= PROMPT =
Write out the listing below exactly, and omit any images you find in it.

= DATA EXCERPT =
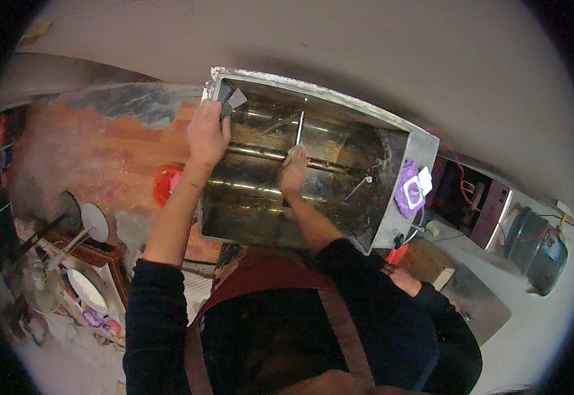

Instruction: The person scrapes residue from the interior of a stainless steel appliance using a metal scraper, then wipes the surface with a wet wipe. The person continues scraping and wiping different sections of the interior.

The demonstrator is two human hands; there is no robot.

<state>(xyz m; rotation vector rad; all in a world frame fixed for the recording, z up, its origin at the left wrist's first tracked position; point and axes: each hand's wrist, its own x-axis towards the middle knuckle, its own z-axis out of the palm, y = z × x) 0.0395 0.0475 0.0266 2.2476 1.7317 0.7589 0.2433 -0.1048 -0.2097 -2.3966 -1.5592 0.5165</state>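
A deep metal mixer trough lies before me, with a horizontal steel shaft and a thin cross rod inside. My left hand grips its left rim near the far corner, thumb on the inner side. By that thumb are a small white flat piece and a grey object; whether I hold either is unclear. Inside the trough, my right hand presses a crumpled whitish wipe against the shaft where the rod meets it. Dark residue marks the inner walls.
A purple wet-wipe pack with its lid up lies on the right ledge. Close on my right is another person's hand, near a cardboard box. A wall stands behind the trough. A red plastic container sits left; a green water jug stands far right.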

= SOLUTION FOR THIS EXERCISE =
Instruction: The person scrapes residue from the interior of a stainless steel appliance using a metal scraper, then wipes the surface with a wet wipe. The person continues scraping and wiping different sections of the interior.

The demonstrator is two human hands; there is no robot.

<state>(xyz m; rotation vector rad; all in a world frame fixed for the recording, z up, its origin at the left wrist's first tracked position; point and axes: each hand's wrist, its own x-axis towards the middle knuckle, its own z-axis out of the palm, y = z × x) 0.0395 0.0475 0.0266 2.2476 1.7317 0.7589 0.2433 -0.1048 -0.2097 -2.3966 -1.5592 0.5165</state>
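A deep metal mixer trough lies before me, with a horizontal steel shaft and a thin cross rod inside. My left hand grips its left rim near the far corner, thumb on the inner side. By that thumb are a small white flat piece and a grey object; whether I hold either is unclear. Inside the trough, my right hand presses a crumpled whitish wipe against the shaft where the rod meets it. Dark residue marks the inner walls.
A purple wet-wipe pack with its lid up lies on the right ledge. Close on my right is another person's hand, near a cardboard box. A wall stands behind the trough. A red plastic container sits left; a green water jug stands far right.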

That concludes the output.